REQUIREMENT —
Each line from the one with "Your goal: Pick" to the final line of the data must be reproduced exactly, and no other line may appear.
··· DATA PROVIDED ···
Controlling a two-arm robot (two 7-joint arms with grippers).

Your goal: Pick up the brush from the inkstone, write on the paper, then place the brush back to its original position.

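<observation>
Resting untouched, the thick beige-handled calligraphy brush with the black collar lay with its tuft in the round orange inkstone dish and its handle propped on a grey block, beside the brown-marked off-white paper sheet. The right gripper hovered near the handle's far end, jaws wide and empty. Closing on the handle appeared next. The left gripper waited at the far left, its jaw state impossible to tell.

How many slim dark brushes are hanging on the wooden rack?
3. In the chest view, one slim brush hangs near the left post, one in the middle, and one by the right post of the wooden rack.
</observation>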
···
TASK SOLUTION —
Your goal: Pick up the brush from the inkstone, write on the paper, then place the brush back to its original position.

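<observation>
Resting untouched, the thick beige-handled calligraphy brush with the black collar lay with its tuft in the round orange inkstone dish and its handle propped on a grey block, beside the brown-marked off-white paper sheet. The right gripper hovered near the handle's far end, jaws wide and empty. Closing on the handle appeared next. The left gripper waited at the far left, its jaw state impossible to tell.

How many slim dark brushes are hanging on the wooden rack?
3. In the chest view, one slim brush hangs near the left post, one in the middle, and one by the right post of the wooden rack.
</observation>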

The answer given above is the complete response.